Of course, we know that Viet Nam is under no obligation not to be crappy, and you could even argue that it has a kind of 'special dispensation'. I mean, it was only 40 years ago that the whole country was virtually annihilated, when the US put Operation Destroy an Entire Nation For No Good Reason And Fail Disastrously into effect. They dropped more bombs here than were dropped in the whole of WWII (by everyone, not just by the Americans), and the chemical constituents of some of those explosives were absolutely ruinous from an agricultural point of view. So the fact that the country still exists at all is a frikkin' miracle. In that sense, it isn't Viet Nam's fault that it's kind of an unpleasant place to live, and we're trying to keep that in mind.



It also has to be said that not every foreigner who comes here feels the way we do about it. We've met a couple of people who absolutely love Ha Noi and wouldn't be anywhere else, and others who say it was "difficult at first" but they "got used to it", and now "quite like it".

As to whether we'll stay ... well, of course we're gonna give it some more time. Two weeks is not enough to judge how you feel about a city. That said, I have a sneaking feeling that we won't be seeing out our contracts.

More about this soon, no doubt.  

Bye!  
 

* Xe-om / Moto = motorbike taxi

(** I wanted to say "fills the airwaves" ... but they were already full.)




Monday 6 September 2010

l'viving for the moment


Ok, so let me start by re-assuring everyone that I don't plan to send you all to sleep with a long, sentimental blow-by-blow of the wedding.
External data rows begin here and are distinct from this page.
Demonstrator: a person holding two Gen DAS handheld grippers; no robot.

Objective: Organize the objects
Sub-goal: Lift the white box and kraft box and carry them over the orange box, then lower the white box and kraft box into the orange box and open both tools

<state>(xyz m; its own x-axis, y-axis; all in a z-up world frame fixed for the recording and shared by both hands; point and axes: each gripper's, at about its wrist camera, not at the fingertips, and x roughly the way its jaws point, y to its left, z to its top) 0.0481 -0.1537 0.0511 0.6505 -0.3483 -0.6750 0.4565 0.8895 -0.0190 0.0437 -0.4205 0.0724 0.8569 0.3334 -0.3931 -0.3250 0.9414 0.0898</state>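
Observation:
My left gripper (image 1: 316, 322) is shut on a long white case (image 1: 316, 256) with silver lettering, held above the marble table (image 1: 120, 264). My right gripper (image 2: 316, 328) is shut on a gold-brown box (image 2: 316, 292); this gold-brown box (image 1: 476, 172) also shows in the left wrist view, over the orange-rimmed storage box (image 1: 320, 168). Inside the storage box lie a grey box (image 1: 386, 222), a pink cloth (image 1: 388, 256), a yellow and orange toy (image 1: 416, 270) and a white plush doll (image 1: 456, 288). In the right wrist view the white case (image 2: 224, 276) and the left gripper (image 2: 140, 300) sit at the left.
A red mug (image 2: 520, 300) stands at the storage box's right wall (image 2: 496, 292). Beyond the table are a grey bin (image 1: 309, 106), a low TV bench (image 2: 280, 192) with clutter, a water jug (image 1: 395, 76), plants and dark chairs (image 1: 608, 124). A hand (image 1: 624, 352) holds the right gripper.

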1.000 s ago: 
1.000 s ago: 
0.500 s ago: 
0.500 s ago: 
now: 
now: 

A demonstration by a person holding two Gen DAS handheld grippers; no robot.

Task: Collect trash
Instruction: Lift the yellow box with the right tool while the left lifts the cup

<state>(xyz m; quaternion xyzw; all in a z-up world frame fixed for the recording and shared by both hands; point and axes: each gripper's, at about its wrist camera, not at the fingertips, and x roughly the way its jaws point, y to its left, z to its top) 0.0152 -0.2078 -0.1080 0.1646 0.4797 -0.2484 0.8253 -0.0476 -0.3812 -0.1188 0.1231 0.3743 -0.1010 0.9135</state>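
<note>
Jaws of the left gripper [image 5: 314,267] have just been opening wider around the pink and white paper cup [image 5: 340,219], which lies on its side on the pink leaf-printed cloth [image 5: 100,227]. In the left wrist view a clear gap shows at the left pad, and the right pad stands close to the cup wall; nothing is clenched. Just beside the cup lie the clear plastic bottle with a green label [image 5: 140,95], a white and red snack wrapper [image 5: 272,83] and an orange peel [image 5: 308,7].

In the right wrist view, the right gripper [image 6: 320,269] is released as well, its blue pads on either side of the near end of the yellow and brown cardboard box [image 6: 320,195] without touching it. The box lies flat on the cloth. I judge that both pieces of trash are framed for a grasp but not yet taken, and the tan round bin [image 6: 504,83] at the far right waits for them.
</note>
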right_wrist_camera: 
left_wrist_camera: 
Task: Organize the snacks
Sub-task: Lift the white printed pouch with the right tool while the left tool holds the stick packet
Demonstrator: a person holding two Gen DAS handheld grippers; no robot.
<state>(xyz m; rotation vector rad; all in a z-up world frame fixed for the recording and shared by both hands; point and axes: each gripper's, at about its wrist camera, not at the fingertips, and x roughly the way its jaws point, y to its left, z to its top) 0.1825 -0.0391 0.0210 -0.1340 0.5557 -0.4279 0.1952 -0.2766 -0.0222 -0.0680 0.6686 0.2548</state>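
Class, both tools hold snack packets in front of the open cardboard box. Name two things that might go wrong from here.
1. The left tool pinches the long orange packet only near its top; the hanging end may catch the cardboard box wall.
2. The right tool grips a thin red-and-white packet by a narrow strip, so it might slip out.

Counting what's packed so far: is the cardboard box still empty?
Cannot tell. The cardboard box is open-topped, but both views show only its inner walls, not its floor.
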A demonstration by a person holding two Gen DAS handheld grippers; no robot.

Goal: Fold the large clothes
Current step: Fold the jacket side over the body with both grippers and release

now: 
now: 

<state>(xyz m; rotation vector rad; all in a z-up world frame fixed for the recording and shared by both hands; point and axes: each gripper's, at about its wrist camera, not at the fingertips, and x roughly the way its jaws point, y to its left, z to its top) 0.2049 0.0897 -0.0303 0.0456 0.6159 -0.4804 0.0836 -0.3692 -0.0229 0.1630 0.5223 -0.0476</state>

I've already posted some pics on Facebook, so if you're interested you can head over there. (I'll post the address in a sec.)

For now, let me give you just the bare outlines. The Zhena* is called Yuliya, and I met her at work on my 2nd day in L'viv. She's an English teacher like me, and completely mad ("Also like you", I guess some of you are thinking). I was immediately interested, so I asked her to be my Russian teacher. (Sneaky man! Though in my defence, I really was looking for a teacher at the time.)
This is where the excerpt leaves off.